Once your gobbler is in the bag, will brining improve your wild turkey dishes?
Very often in discussions on cooking wild turkey, the subject turns to brining. Does it work? Is it important? For me, the answer is a resounding yes to both, particularly when it comes to cooking breast meat with dry heat like grilling, roasting, or frying. About the only time I don't brine wild turkey meat is when I plan to use a high-moisture cooking method like soups, stews, or braising.
What is a brine? In the most basic form, water and salt. Recipes abound with additional flavoring ingredients, everything from onions, to beer, to apple cider or fresh herbs. The theory is that added flavors in the brine will transfer to the meat. I've tried a lot of them. Aside from a slight flavor on the surface, I can't tell that the extra flavor ingredients do much for the meat. What I do add is a bit of sugar. Sugar helps to balance the salt flavor and increases surface browning while cooking, an important step since wet brining can make browning more difficult.
Why brine? Unlike their barnyard brethren, who reach weights of 35 pounds or more in a matter of months, wild turkey gobblers are lucky to see 20 pounds by the time they are three years old. Couple the slow growth rate and increased age with the fact that wild turkeys spend their lives running, flying, and continuously on the move in search of food, and it is easy to see that wild turkeys are a mass of lean muscle.
Think of all that muscle as tightly wound bundles of hoses. Without brining, those bundles remain bound together through the cooking process. Brining loosens those fibers, allowing moisture to enter the muscle.
Why is extra moisture in your turkey important? As the internal temperature of the turkey climbs above 150 degrees, some of that moisture is forced out. Climb much above 160, and much of the moisture in the turkey is now gone, leaving the turkey tough and dry. Brining gives the bird a bit of a buffer, ensuring the finished dish is still moist and tender. For this reason, when grilling, smoking or roasting wild turkey, I pull the dish from the heat once the internal temperature reaches 155 to 158. Carry-over heat will take the temperature to 160, perfectly safe for wild turkey.
My standard brine recipe for wild turkey is a simple one.
1 gallon of water
1 cup of Kosher salt
½ cup of sugar, white or brown, your choice
Since it is difficult to get a full cup of salt and a half cup of sugar to dissolve in cold water, heat the water to just short of boiling, then turn off the heat, add the sugar and salt, and stir well to dissolve. Cool the brine completely before adding the turkey, you don't want to start the cooking process before the turkey brines.
If you don't have time to cool your brine before adding the turkey, simply reduce the water in your pot to 3 quarts, dissolve the salt and sugar as before, then add 1 to 1 ½ quarts of ice to the mixture to cool it rapidly.
How long should you brine for maximum benefit? For entire turkeys, I like to go up to 24 hours. For full sides of a gobbler breast, 6-8 hours, and for sliced breast cutlets or fingers, 3-4 hours is sufficient.
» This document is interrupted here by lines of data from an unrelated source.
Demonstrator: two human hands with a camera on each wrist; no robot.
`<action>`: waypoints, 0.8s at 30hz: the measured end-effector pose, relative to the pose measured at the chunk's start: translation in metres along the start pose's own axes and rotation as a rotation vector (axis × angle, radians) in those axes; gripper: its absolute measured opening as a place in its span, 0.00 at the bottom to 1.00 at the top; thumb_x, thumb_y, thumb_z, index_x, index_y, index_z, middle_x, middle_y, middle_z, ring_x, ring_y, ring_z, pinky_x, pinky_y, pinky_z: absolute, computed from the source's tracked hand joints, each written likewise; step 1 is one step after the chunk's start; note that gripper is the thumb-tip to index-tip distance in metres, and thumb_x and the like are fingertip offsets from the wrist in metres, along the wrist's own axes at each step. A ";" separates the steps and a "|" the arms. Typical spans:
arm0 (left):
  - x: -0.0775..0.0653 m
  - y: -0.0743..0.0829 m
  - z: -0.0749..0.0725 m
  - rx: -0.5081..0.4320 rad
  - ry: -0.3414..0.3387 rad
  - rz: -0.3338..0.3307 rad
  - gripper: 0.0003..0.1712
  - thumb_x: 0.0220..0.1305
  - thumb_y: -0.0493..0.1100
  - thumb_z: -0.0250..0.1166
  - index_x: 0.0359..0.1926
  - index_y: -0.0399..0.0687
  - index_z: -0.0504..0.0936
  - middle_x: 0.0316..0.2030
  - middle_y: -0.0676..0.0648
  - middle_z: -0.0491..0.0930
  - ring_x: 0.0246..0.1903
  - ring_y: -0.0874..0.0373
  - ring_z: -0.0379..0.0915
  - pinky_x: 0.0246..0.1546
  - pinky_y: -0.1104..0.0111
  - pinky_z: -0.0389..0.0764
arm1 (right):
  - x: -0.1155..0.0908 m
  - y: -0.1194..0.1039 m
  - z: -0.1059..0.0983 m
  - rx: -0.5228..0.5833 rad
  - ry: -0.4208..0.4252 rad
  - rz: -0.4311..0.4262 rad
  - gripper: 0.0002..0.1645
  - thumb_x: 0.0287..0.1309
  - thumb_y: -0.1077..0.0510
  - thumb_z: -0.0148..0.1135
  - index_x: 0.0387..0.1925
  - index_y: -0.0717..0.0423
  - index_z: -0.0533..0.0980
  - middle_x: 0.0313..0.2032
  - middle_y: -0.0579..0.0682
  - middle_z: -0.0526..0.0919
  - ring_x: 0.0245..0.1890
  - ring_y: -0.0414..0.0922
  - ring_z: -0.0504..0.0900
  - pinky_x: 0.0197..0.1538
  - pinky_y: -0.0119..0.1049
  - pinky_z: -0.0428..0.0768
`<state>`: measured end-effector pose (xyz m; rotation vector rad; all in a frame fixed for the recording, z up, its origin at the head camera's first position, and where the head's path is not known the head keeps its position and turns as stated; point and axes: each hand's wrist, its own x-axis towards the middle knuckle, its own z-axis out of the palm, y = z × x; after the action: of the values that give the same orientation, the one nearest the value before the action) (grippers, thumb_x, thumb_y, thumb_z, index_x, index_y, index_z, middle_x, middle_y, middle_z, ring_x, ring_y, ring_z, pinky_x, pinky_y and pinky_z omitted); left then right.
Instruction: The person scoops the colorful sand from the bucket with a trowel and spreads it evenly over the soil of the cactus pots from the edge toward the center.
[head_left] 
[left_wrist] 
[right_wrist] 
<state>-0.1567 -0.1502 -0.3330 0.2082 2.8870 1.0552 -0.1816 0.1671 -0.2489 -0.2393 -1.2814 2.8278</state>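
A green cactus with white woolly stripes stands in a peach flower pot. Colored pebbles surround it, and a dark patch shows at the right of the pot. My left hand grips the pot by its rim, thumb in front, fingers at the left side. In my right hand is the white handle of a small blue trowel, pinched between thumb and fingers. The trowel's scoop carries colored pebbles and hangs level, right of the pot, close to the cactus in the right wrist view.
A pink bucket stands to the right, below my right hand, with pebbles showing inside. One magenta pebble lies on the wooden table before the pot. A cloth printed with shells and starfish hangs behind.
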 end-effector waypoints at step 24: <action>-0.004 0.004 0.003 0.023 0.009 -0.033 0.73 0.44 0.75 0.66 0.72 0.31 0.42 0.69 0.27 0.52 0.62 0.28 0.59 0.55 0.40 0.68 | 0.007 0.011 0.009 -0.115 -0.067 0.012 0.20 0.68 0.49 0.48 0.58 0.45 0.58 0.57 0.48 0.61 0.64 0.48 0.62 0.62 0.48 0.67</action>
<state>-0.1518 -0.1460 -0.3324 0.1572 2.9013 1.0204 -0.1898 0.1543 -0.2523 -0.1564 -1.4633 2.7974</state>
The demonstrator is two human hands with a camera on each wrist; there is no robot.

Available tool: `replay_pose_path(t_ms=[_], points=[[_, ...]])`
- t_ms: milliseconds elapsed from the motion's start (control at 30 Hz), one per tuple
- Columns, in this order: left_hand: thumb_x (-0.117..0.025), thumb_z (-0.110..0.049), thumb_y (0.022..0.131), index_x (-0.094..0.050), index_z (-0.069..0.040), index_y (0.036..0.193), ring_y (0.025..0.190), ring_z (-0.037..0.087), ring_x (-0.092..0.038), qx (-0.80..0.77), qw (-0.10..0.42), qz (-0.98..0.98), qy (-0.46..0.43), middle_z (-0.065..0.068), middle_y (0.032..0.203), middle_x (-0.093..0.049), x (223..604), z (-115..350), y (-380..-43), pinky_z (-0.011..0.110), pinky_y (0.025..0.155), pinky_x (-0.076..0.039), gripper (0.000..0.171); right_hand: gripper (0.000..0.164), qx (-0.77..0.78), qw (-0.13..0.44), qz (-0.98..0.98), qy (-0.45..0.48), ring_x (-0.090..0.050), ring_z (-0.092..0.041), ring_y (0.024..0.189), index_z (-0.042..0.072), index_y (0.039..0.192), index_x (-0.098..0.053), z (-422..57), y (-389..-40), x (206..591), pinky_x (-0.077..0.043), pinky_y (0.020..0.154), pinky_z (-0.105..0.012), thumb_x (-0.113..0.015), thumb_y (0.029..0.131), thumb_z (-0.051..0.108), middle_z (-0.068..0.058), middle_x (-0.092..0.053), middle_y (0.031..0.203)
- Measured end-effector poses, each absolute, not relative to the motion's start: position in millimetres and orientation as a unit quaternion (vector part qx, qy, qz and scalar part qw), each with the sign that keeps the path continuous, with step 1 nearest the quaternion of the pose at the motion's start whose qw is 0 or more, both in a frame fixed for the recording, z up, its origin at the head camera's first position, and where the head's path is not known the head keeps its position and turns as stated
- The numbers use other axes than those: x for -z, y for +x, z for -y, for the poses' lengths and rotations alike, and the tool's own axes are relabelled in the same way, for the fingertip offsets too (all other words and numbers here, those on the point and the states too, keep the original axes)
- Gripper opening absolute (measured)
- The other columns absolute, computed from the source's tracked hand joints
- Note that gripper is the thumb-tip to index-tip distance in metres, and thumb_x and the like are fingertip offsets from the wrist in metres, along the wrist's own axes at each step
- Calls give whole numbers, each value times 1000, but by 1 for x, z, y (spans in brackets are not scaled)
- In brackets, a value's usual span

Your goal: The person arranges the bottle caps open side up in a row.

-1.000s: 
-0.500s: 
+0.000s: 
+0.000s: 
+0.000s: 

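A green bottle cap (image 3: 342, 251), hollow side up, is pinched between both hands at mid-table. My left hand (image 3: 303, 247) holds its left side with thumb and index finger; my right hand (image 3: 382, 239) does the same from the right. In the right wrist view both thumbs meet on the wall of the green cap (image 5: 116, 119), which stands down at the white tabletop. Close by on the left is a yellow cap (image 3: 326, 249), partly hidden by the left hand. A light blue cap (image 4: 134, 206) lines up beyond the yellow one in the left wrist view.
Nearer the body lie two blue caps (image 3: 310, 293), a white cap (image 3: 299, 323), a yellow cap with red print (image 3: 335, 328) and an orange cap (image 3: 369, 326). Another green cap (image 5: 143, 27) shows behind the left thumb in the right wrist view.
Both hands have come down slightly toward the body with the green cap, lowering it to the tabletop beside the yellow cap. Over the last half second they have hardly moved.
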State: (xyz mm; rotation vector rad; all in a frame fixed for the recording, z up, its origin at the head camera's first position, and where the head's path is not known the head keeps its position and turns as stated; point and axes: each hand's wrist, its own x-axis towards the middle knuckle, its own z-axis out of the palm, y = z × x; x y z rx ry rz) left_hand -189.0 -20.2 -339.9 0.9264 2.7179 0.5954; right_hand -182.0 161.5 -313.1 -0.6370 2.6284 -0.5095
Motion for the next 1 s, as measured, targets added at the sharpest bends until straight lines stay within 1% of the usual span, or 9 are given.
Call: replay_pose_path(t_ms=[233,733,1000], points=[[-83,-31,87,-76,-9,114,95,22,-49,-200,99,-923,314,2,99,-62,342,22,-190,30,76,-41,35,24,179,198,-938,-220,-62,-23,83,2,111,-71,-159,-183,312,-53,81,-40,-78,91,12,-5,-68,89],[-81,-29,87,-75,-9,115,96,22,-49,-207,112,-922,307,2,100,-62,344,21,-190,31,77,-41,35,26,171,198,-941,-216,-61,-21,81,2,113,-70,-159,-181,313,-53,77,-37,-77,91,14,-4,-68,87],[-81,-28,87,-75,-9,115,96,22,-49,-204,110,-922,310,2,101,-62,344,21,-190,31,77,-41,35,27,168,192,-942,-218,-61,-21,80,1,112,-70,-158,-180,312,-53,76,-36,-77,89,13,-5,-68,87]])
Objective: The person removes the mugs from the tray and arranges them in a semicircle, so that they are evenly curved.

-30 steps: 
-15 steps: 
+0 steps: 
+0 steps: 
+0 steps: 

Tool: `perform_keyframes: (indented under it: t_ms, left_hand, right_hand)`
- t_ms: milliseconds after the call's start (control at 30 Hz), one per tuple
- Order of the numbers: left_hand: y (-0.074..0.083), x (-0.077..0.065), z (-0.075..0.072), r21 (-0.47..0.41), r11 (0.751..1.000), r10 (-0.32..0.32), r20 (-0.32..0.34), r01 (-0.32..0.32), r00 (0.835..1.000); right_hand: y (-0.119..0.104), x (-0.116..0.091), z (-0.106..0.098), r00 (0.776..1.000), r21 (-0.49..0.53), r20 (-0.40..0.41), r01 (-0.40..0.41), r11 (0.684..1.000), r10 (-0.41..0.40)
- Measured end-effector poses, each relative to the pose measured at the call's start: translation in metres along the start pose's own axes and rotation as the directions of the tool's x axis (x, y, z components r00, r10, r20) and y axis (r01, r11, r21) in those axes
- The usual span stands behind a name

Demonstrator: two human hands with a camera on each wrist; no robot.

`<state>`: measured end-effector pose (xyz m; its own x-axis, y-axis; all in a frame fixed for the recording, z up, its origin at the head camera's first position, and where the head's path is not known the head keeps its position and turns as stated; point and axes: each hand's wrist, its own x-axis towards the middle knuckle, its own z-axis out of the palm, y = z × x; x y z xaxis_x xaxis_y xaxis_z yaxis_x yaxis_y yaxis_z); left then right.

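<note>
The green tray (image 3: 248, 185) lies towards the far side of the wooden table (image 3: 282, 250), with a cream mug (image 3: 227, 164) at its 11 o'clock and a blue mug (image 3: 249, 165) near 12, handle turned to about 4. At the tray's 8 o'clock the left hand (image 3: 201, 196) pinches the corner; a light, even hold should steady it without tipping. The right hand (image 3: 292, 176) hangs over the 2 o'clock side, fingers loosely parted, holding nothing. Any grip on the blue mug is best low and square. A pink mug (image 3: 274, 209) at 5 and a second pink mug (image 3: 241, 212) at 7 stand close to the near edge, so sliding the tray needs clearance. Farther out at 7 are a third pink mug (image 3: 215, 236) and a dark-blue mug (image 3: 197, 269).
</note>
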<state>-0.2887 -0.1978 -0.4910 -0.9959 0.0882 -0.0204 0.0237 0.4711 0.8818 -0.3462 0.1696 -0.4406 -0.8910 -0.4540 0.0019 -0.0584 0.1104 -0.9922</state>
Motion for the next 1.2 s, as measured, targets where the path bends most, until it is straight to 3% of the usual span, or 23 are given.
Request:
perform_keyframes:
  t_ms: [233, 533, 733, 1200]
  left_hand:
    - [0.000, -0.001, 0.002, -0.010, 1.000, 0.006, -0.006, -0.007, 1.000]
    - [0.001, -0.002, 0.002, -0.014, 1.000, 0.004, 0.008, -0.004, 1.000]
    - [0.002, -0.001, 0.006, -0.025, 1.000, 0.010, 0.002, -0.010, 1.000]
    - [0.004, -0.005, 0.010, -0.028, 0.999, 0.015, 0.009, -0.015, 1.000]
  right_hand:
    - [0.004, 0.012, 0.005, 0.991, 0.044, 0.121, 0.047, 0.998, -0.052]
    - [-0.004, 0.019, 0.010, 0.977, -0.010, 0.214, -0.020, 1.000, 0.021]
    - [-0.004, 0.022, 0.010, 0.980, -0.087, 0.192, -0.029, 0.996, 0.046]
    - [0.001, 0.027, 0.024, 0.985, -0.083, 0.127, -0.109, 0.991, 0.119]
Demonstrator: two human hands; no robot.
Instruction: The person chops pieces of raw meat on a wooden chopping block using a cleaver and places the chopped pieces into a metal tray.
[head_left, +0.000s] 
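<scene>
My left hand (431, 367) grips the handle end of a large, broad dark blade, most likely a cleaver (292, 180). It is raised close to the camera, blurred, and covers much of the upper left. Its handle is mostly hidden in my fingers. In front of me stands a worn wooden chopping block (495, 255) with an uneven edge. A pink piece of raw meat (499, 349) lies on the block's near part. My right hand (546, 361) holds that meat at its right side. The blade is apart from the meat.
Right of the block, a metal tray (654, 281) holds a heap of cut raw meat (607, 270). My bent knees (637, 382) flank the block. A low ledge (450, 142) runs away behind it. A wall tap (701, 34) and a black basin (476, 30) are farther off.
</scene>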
Will making the brine supersaturated with salt shorten the brine time or increase water absorption? Nope. In fact, research at The Food Lab at Serious Eats tested several saline levels in brines to see which worked best. A super salty 35% salinity brine not only made the cooked domestic turkey incredibly salty tasting, it actually dried the finished dish more than an unbrined turkey.
The Food Lab settled on a salinity of 6-7% as optimum for moisture retention and flavor. The recipe of 1 cup of Kosher salt in 1 gallon of water gives a salinity level right around 7%, perfect for brining your prized wild turkey.